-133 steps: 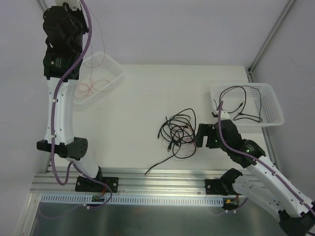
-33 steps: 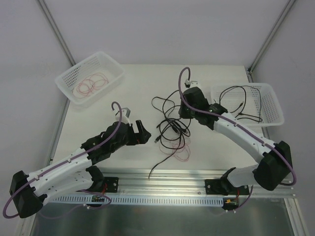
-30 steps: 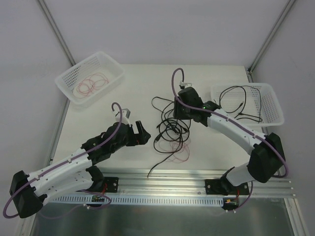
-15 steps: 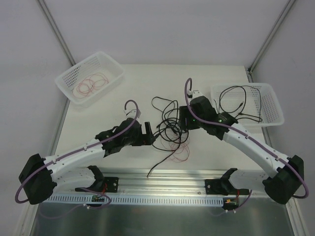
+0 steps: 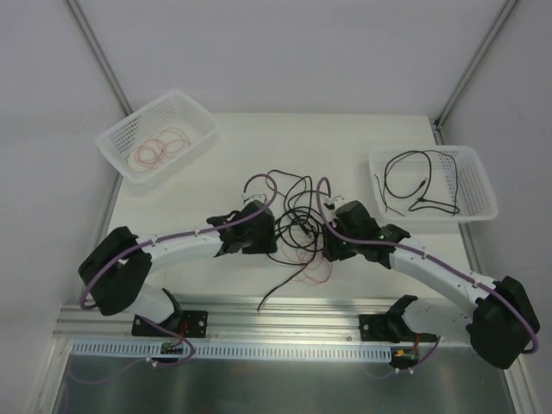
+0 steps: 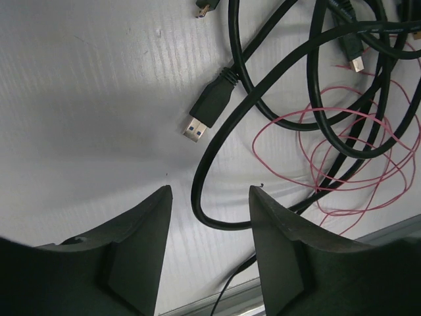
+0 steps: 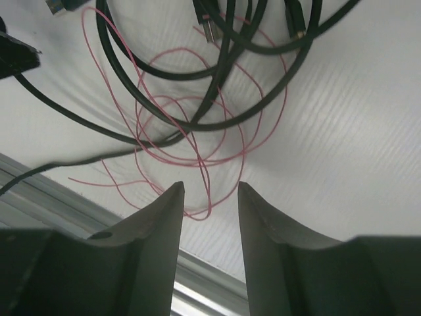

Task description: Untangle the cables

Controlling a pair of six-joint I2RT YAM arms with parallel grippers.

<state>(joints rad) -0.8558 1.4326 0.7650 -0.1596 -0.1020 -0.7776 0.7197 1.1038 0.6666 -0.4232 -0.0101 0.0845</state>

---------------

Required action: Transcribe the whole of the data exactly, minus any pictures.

Expected answer:
-133 steps: 
-33 steps: 
-30 steps: 
-15 steps: 
+0 steps: 
+0 steps: 
+0 steps: 

Task description: Untangle the cables

Controlling a pair of six-joint I2RT YAM arms with parallel grippers.

<state>(joints rad) -0.8558 1.4326 0.7650 -0.1596 -0.1020 -0.7776 0.7197 1.1038 0.6666 -0.4232 -0.0101 0.0845</state>

Here the output is complete.